Addreses backend and technical writer comments:nik-db-migrations-prefer-atomic-docs

- Removes text mentioning MySQL - Removes duplicated text - Makes section a bit more descriptive - Reorganices 'Atomicity' and 'Heave operations in a single transaction' sections. - Add missing commans and fixes typos - Makes the text more understandable.
author: Mayra Cabrera <mcabrera@gitlab.com> 2019-08-16 11:31:02 -0500
committer: Mayra Cabrera <mcabrera@gitlab.com> 2019-08-23 15:07:03 -0500
commit: aee8a868f6b74cf4350d1ac4f66d06515d0b78c3 (patch)
tree: 020c8fee1b25ae73ec8ad8afb417997de2fbecd8
parent: 4594d1c05e4c5181396713a49f6e7046a21a4d0a (diff)
download: gitlab-ce-nik-db-migrations-prefer-atomic-docs.tar.gz
2 files changed, 52 insertions, 42 deletions
diff --git a/doc/development/database_review.md b/doc/development/database_review.md
index 3f1b359cb0b..367a481ee11 100644
--- a/doc/development/database_review.md
+++ b/doc/development/database_review.md
@@ -91,7 +91,7 @@ and details for a database reviewer:
     concurrent index/foreign key helpers (with transactions disabled)
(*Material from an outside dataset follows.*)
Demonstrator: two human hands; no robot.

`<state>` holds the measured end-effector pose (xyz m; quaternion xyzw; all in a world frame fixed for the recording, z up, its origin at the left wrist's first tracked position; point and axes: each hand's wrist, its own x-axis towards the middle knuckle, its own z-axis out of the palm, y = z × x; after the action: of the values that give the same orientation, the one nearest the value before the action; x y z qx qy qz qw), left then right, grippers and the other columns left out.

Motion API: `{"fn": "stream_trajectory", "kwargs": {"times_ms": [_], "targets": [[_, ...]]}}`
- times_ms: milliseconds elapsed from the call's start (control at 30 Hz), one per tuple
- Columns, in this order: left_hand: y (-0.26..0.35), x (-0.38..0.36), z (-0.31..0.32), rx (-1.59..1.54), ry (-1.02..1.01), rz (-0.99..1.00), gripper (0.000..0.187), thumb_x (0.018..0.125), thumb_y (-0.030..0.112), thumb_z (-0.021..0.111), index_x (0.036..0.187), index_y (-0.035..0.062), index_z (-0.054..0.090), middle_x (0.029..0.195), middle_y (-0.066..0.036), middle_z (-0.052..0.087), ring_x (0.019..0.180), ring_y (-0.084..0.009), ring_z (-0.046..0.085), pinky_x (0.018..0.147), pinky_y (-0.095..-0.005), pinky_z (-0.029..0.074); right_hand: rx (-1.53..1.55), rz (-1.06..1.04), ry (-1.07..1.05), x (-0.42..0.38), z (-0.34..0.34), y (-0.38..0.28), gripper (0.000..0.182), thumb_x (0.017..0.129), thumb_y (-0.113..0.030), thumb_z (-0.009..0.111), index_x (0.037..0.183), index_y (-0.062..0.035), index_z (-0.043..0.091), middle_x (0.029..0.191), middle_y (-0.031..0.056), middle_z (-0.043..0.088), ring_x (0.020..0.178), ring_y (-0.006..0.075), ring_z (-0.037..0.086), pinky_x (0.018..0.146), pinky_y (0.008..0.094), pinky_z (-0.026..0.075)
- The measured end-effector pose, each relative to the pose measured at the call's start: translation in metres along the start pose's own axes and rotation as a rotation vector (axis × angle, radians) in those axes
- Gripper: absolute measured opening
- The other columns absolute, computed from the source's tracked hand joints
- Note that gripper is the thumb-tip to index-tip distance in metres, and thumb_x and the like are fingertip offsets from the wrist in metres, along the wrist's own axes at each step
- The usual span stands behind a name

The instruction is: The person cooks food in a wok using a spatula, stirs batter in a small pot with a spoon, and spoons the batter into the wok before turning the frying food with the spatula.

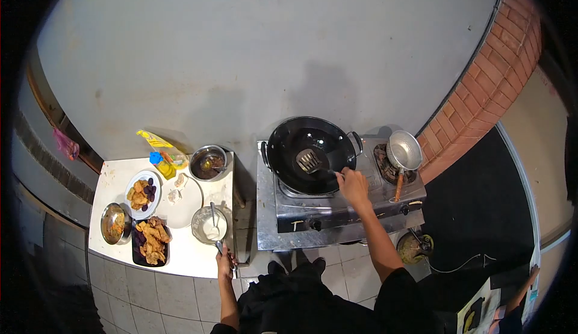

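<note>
My right hand [354, 187] is closed round the handle of a slotted spatula [309, 161], whose metal head is inside the black wok [289, 174]. The wok stands on the left burner of a steel gas stove [355, 216], and its inside looks dark and shiny. My left hand [226, 263] is closed on the handle of a small saucepan [197, 233] at the right edge of the white table [186, 263]. White, creamy stuff and a spoon [212, 212] are in that saucepan.
A metal pan with a wooden handle [404, 153] sits on the right burner. Fried food fills a black tray [159, 262] and a white plate [130, 188]. Bowls, a blue-capped bottle [164, 167] and a yellow packet [161, 142] share the table. A gas cylinder [412, 253] stands below right.
</note>
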<state>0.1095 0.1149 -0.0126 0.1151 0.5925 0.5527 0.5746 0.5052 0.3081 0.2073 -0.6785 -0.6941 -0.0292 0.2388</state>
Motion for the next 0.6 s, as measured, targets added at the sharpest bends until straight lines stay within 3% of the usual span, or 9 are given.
{"fn": "stream_trajectory", "kwargs": {"times_ms": [200, 500, 600], "targets": [[0.003, -0.002, 0.000, 0.008, 0.001, -0.023, 0.044, 0.088, 0.049, 0.060, 0.092, 0.0099, 0.041, 0.058, -0.001, 0.042, 0.043, -0.0121, 0.042, 0.039, -0.0264, 0.038, -0.155, -0.121, -0.243, -0.002, -0.004, -0.004, 0.034, 0.089, -0.031, 0.055, 0.074, -0.0026, 0.066, 0.073, 0.0199, 0.064, 0.070, 0.0391, 0.064, 0.063, 0.0486, 0.050], [0.003, -0.002, 0.001, 0.002, -0.013, -0.007, 0.043, 0.088, 0.049, 0.059, 0.092, 0.0100, 0.042, 0.058, 0.000, 0.041, 0.043, -0.0114, 0.042, 0.039, -0.0261, 0.038, -0.184, -0.369, -0.369, 0.020, -0.016, -0.011, 0.029, 0.089, -0.027, 0.055, 0.076, -0.0024, 0.065, 0.075, 0.0189, 0.065, 0.074, 0.0384, 0.064, 0.067, 0.0469, 0.052], [0.002, -0.002, 0.000, 0.007, -0.015, -0.010, 0.043, 0.088, 0.049, 0.059, 0.092, 0.0099, 0.042, 0.058, 0.000, 0.042, 0.043, -0.0109, 0.043, 0.039, -0.0254, 0.038, -0.163, -0.386, -0.394, 0.032, -0.016, -0.003, 0.033, 0.089, -0.032, 0.056, 0.077, -0.0020, 0.062, 0.078, 0.0202, 0.064, 0.073, 0.0388, 0.063, 0.068, 0.0483, 0.050]]}}
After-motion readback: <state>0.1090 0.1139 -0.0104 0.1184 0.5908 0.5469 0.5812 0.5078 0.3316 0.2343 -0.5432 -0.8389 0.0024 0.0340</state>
   - Check consistency with `db/schema.rb` and that migrations are [reversible](migration_style_guide.md#reversibility)
   - Check queries timing (If any): Queries executed in a migration
-    need to fit comfortable within `15s` - preferably much less than that - on GitLab.com.
+    need to fit comfortably within `15s` - preferably much less than that - on GitLab.com.
 - Check [background migrations](background_migrations.md):
   - For data migrations, establish a time estimate for execution
   - They should only be used when migrating data in larger tables.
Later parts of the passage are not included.